A Program for the Future
Are you a video editing newbie looking for a suitable program that is easy to learn, use and doesn’t burn a hole in your pocket?
AVS Video Editor may just fit your requirements.
It makes a good first impression with a Web 2.0 soft grey tone interface that will be easy on the eye when you’re working on long projects.
For a budget video editing program – $59 at the time of writing – it comes with features that rival more costly applications.
Take for instance its HD support in version 4 of the program. It can handle the major HD formats – AVCHD, MPEG-2 HD and WMV HD, among others. Chances are you may not be editing in HD, but it indicates that this program is built for the future.
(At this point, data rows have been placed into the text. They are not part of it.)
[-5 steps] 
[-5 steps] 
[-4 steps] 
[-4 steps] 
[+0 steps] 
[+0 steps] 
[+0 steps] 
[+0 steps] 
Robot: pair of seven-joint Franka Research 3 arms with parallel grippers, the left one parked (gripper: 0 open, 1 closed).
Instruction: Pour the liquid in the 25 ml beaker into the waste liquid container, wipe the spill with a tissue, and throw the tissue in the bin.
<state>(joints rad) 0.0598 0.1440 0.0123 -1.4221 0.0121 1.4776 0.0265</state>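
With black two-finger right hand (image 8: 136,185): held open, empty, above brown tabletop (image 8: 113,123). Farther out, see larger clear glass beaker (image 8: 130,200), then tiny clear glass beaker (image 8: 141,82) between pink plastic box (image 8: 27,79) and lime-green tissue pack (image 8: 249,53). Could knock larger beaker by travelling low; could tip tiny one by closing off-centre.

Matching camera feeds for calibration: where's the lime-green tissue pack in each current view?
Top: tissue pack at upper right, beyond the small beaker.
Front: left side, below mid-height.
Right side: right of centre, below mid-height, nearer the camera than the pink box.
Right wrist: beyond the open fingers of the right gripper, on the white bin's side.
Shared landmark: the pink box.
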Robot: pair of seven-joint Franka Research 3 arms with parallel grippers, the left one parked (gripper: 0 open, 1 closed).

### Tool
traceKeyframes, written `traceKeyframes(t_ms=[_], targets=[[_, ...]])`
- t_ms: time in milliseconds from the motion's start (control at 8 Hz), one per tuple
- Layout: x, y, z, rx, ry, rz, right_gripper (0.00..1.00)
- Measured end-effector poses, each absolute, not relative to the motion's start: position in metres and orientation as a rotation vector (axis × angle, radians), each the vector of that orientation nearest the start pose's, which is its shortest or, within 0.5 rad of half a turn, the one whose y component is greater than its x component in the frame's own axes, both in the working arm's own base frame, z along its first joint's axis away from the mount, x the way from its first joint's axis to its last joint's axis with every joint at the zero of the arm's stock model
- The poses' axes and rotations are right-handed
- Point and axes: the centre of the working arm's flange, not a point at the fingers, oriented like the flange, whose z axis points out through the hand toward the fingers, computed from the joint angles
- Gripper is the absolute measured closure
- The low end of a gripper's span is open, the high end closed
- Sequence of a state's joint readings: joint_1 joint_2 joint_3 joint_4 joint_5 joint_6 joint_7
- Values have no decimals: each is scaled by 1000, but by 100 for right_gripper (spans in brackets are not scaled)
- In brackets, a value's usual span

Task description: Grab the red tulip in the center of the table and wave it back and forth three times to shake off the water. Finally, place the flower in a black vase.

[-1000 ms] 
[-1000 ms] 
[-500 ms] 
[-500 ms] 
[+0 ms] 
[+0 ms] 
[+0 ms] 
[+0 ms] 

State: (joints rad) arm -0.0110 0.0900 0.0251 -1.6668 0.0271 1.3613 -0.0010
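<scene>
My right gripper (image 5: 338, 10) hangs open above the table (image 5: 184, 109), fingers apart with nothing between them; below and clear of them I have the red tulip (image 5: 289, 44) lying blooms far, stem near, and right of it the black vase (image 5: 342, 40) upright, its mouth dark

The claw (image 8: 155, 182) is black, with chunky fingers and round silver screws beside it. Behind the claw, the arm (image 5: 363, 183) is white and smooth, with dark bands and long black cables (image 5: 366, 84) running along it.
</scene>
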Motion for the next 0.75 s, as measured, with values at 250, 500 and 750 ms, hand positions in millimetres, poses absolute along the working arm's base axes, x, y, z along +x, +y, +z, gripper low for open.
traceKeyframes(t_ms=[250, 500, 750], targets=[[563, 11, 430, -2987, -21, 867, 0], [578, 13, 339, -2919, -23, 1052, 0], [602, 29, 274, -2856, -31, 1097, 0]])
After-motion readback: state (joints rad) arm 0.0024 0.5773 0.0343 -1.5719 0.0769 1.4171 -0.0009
So, what can AVS Video Editor do for you?
Like any other video editor of its class, it can split clips, add transitions, titles and effects – all pretty basic stuff.
You can also work in the storyboard or timeline mode and easily switch between them with a single mouse click. There are some limitations though.
You can split a clip in timeline mode but can’t move it. You have to switch to the storyboard mode to do so. Still, you can’t use your mouse to drag your clips. You would have to use the Move Right and Move Left buttons provided above the clips. This is not such an inconvenience – you’ll get used to it over time.
Impressive Output Options
What you’ll be impressed with, however, is the output options available after editing, Under Save Movie mode you have options for File, Disc, Device and Web.
In the File Mode you have four file formats – AVI, MPEG, WMV and MOV. Each format comes with its own presets which would be a great help for the newbie who has trouble with output settings.
What I’m really impressed with is the AVI output options. Apart from HD video and MPEG4 output, there are options for Google Video, YouTube and MySpace output. This is certainly a boon for those who have trouble figuring out the best settings for uploading their clips to these video file sharing sites.
The MPEG output options are also impressive. HD is supported and you can output DVD, SVCD and VCD in PAL or NTSC.
The Disc output option supports DVD PAL/NTSC from HQ to LP. The Divx/Xvid option supports HD and H264.
The Device output options will spring a surprise on owners of mobile devices. Support is available for Apple iPod, Sony PS3/PSP, Microsoft Zune/Xbox, Video for Pocket PC, 3GP, Apple iPhone and even Apple TV.
Watermark and Other Issues
If you’re using a non-activated version, there will be a warning to the effect that there’ll be a watermark in the middle of your clip if you output video. Would you like to continue?
You can continue if you plan to buy the program in the near future. After purchase you can re-export your project and the watermark will be automatically removed. So, you can work on long projects safe in the knowledge that you will not lose any portion of your hard work.
Recommended system requirements: Intel / AMD 2500 MHz or higher with minimum 1GB RAM.
My AMD Athlon 2 GHZ PC with 1GB RAM (4 years old) found it a little a heavy at the beginning. However, the moment I closed other programs running in the background, things got smoother.
You’ll also need a screen resolution larger than 800 x 600. Otherwise the interface spills over your screen and makes it difficult for you to work with your video projects.
The help file does not come embedded with the program. The 31.5MB help file has to be downloaded from the developer’s website.
AVS makes up for this inconvenience by providing extensive tutorials complete with screenshots for important video tasks at its support page.
Despite a few minor irritants, AVS Video Editor is an ideal program for the beginner looking for long-term use. The trial version comes with no limitations except for the watermark when you output your video. It gives you enough time to get a feel of the program before clicking the `Buy’ button.